En este momento está en Israel, y posteriormente viajaran por Italia y Grecia, durante las últimas seis semanas, la Biblioteca Nacional de Israel en Jerusalén ha sido su hogar profesional, y han viajado al norte y al sur, explorando ciudades y bibliotecas más pequeñas y más grandes.

«No soy bibliotecario, pero soy fotógrafo y lo que encontré es que las bibliotecas son más relevantes ahora que nunca», dijo Dawson. «Son más activos que antes, hay más gente en las bibliotecas de los EE.UU. que nunca antes, y más gente que nunca pidiendo libros.»

Dawson publico en 2014 el libro de fotos de bibliotecas «The Public Library»: A Photographic Essay» (Princeton Architectural Press, 2014), con fotografías de bibliotecas estadounidenses, proyecto que implicó 18 años de investigación.
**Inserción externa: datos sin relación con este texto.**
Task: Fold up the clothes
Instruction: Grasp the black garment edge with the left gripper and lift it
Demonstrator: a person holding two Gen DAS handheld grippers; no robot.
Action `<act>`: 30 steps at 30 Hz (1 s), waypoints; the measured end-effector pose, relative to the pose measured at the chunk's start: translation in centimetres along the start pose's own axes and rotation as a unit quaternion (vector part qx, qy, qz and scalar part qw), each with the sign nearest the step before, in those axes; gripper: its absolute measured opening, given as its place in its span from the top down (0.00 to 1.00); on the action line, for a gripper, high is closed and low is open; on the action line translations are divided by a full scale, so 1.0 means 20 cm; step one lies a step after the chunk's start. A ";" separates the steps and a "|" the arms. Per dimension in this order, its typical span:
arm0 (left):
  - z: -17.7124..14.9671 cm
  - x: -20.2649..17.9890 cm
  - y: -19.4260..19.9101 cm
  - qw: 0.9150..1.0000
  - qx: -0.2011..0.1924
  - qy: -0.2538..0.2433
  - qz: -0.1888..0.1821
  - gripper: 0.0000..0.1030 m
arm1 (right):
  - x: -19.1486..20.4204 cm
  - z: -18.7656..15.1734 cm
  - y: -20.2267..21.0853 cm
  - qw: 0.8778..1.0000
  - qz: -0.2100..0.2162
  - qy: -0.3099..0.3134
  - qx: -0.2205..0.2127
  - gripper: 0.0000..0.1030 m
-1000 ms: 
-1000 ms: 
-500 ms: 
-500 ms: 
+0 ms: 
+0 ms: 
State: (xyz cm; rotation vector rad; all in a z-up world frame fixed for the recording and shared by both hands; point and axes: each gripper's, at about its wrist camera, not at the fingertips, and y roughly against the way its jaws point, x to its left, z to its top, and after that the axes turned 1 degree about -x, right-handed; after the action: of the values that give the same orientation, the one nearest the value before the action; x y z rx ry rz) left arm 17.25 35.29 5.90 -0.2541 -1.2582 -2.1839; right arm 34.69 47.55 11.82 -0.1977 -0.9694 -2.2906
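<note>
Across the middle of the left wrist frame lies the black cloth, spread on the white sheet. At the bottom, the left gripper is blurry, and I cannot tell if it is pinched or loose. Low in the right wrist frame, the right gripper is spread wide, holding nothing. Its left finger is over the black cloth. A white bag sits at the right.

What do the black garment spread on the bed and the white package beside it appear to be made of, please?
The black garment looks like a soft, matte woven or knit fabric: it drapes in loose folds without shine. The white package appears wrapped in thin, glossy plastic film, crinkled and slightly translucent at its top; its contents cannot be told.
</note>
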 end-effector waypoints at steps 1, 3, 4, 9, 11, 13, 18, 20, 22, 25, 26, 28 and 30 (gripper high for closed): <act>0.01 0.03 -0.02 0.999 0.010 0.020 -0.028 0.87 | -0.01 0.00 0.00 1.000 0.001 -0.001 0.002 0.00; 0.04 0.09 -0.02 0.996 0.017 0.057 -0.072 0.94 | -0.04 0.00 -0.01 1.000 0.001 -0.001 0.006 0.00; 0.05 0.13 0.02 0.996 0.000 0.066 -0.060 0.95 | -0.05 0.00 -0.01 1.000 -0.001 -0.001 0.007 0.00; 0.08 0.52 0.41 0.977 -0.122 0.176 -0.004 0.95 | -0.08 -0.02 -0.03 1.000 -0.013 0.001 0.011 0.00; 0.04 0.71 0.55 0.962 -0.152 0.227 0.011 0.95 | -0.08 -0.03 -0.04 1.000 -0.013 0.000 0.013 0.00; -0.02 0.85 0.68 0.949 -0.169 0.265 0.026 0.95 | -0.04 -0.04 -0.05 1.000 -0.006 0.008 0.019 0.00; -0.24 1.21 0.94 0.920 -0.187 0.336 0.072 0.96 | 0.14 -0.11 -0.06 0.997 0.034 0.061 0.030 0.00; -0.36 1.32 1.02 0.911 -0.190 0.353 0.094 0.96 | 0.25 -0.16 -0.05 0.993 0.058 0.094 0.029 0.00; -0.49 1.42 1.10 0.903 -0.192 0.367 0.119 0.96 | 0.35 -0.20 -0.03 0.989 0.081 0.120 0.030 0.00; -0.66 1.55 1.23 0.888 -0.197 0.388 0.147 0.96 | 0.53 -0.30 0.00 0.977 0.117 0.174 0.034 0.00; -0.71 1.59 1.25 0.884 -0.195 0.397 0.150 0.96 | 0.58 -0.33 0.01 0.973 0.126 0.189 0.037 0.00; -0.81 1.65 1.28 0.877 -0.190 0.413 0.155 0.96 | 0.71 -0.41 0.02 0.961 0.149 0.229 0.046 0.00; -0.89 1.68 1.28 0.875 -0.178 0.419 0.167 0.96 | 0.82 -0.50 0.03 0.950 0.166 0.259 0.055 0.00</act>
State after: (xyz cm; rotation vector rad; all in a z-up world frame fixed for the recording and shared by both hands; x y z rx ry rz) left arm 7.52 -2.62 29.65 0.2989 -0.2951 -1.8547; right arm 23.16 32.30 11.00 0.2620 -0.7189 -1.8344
Esta obra de Robert Dawson es un argumento irrefutable para la preservación de las bibliotecas públicas, se trata de una colección de fotografías y textos de y sobre bibliotecas -grandes o muertas, descoloridas o suntuosas- que conforman una narrativa que combina la esfera pública con la memoria privada. Junto a las hermosas fotografías de Dawson hay breves reflexiones sobre el tema de mentes tan célebres como Isaac Asimov, Anne Lamott y E.B. White.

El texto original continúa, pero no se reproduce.